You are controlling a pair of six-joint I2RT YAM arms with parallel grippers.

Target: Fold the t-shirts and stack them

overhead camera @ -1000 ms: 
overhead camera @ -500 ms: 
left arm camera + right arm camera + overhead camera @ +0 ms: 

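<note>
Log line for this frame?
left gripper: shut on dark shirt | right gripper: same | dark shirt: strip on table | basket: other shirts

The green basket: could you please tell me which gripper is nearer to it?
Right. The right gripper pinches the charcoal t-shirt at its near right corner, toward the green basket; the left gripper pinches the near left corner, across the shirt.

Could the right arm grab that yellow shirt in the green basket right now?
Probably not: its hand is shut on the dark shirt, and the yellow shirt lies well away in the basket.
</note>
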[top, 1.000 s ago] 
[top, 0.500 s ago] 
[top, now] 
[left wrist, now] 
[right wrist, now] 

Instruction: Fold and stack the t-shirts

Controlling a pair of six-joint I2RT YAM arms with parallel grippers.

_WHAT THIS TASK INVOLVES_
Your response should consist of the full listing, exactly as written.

_RESULT_
You are controlling a pair of six-joint I2RT YAM arms with parallel grippers.

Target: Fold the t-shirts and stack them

overhead camera @ -1000 ms: 
overhead camera @ -500 ms: 
left arm camera + right arm camera + overhead camera @ +0 ms: 

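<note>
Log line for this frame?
left gripper: shut on dark shirt | right gripper: same | dark shirt: strip on table | basket: other shirts

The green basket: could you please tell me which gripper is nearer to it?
Right. The right gripper pinches the charcoal t-shirt at its near right corner, toward the green basket; the left gripper pinches the near left corner, across the shirt.

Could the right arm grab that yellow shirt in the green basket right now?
Probably not: its hand is shut on the dark shirt, and the yellow shirt lies well away in the basket.
</note>
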[top, 1.000 s ago] 
[top, 0.500 s ago] 
[top, now] 
[left wrist, now] 
[right wrist, now] 

Instruction: Fold and stack the t-shirts

Controlling a pair of six-joint I2RT YAM arms with parallel grippers.

There is nothing further in this answer.